EXERCISE OBJECTIVE:
Copy exactly, please, the lines of the data from its start through the line containing "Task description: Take".

DATA PROVIDED:
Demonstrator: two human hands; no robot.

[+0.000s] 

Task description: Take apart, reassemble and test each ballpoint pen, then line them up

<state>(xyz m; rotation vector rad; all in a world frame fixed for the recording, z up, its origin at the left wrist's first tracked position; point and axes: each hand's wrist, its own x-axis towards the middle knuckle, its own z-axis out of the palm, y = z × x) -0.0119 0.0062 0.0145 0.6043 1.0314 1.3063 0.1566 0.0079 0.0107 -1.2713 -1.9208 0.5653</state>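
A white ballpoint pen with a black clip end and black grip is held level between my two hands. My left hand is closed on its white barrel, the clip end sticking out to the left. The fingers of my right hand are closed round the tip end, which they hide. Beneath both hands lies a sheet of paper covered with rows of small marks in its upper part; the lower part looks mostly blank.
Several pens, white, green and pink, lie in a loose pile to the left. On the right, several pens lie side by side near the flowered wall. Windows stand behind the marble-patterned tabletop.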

RESULT OF THE EXERCISE:
Demonstrator: two human hands; no robot.

[+0.000s] 

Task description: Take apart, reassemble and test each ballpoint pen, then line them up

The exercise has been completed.